:: TASK ::
The listing that follows should be reproduced exactly, line for line.

:: DATA PROVIDED ::
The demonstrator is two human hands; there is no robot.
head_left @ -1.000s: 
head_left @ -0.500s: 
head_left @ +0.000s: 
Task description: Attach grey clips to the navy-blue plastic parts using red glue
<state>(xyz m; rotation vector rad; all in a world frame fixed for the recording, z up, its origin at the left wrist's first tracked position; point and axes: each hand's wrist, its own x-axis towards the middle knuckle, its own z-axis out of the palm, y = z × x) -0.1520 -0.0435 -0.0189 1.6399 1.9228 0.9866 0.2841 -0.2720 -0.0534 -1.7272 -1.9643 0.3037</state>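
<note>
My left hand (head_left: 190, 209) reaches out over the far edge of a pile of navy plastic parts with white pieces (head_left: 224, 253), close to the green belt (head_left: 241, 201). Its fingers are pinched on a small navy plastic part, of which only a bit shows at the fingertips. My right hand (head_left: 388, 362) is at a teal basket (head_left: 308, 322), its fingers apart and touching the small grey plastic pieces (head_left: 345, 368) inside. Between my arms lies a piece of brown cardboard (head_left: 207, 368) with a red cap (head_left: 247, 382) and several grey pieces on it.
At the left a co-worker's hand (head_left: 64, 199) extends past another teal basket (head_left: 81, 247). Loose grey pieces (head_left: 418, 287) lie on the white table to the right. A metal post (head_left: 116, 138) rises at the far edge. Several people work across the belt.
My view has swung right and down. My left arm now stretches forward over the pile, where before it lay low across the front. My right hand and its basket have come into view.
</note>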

:: OUTPUT ::
The demonstrator is two human hands; there is no robot.
head_left @ -1.000s: 
head_left @ -0.500s: 
head_left @ +0.000s: 
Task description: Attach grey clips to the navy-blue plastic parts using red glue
<state>(xyz m; rotation vector rad; all in a world frame fixed for the recording, z up, its origin at the left wrist's first tracked position; point and axes: each hand's wrist, its own x-axis towards the middle knuckle, its own z-axis out of the palm, y = z × x) -0.1520 -0.0435 -0.0189 1.6399 1.9228 0.9866 0.2841 -0.2720 -0.0534 -1.7272 -1.9643 0.3037</state>
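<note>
My left hand (head_left: 190, 209) reaches out over the far edge of a pile of navy plastic parts with white pieces (head_left: 224, 253), close to the green belt (head_left: 241, 201). Its fingers are pinched on a small navy plastic part, of which only a bit shows at the fingertips. My right hand (head_left: 388, 362) is at a teal basket (head_left: 308, 322), its fingers apart and touching the small grey plastic pieces (head_left: 345, 368) inside. Between my arms lies a piece of brown cardboard (head_left: 207, 368) with a red cap (head_left: 247, 382) and several grey pieces on it.
At the left a co-worker's hand (head_left: 64, 199) extends past another teal basket (head_left: 81, 247). Loose grey pieces (head_left: 418, 287) lie on the white table to the right. A metal post (head_left: 116, 138) rises at the far edge. Several people work across the belt.
My view has swung right and down. My left arm now stretches forward over the pile, where before it lay low across the front. My right hand and its basket have come into view.
</note>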

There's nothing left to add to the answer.